ERAS patients reported higher mean visual analogous (VAS) pain scores per day than traditional patients (3.1 vs. 1.14 on a 4-point scale, P < .0001). VAS scores are the modality by which patients’ pain is measured subjectively. However, Dr. Djaladat suggested in an interview that the statistically significant difference in VAS scores did not necessarily reflect a substantial difference in pain from a clinical perspective.
Dr.
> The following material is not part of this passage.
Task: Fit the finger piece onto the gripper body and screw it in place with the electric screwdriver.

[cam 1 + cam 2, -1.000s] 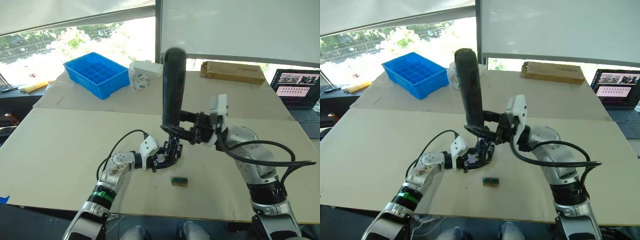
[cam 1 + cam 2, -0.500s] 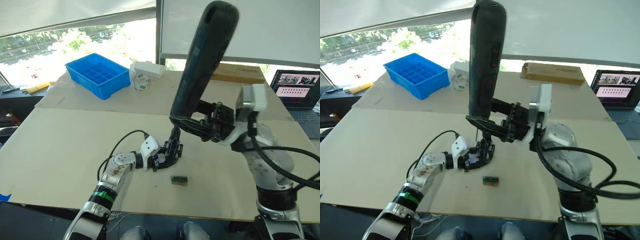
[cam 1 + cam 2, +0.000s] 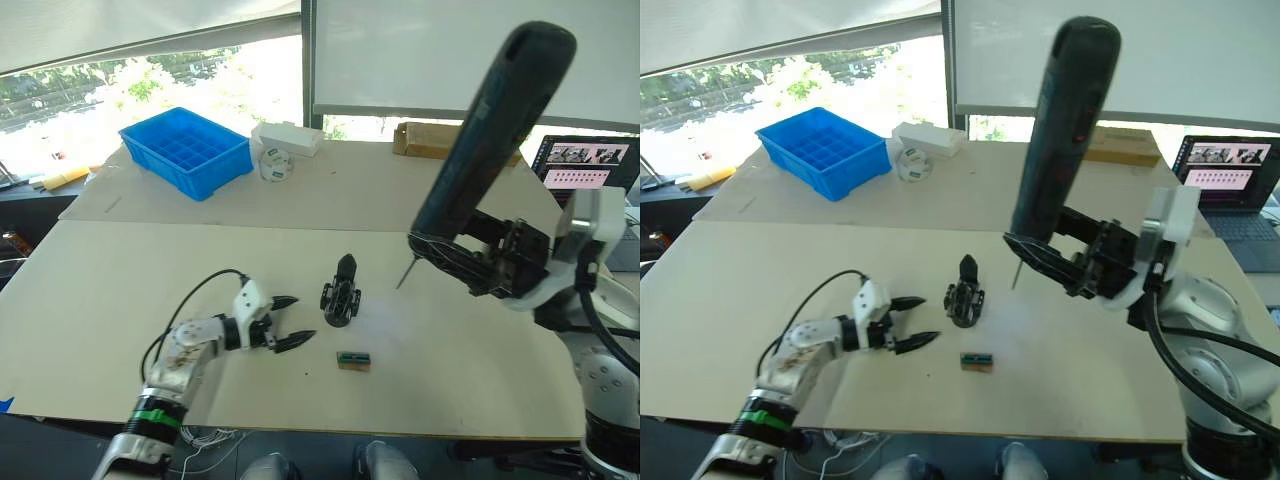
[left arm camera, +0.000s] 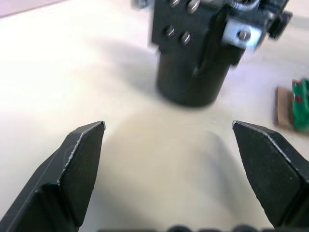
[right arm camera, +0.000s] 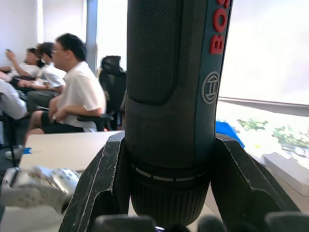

Djaladat and his colleagues observed that patients on ERAS protocol used significantly fewer opioid analgesics, which may have potentially contributed to decreased postoperative ileus and shorter lengths of hospital stay, he suggested. They affirm, however, that multi-institutional studies would aid in externally validating these results.
“We find that ERAS is sufficient to manage pain immediately and at the time of discharge, with less narcotic use, in patients who have just undergone radical cystectomy,” Dr. Djaladat reported.
Dr. Djaladat disclosed no relevant financial relationships.
AT THE AUA ANNUAL MEETING
Key clinical point: Consider ERAS protocol for patients after radical cystectomy to reduce hospital stays and complications.
Major finding: Length of hospital stay in the ERAS cohort was half that in the traditional cohort (4 vs. 8 days). Mean morphine equivalent use in the ERAS group was about one-quarter of that observed in the traditional patients (4.9 vs. 20.87 mg/day).
Data source: Comparative study of 205 well matched, open radical cystectomy patients, 124 of whom underwent pain management as outlined by ERAS protocol and 81 who underwent traditional pain management with opioids.
Disclosures: Dr. Djaladat disclosed no relevant financial relationships.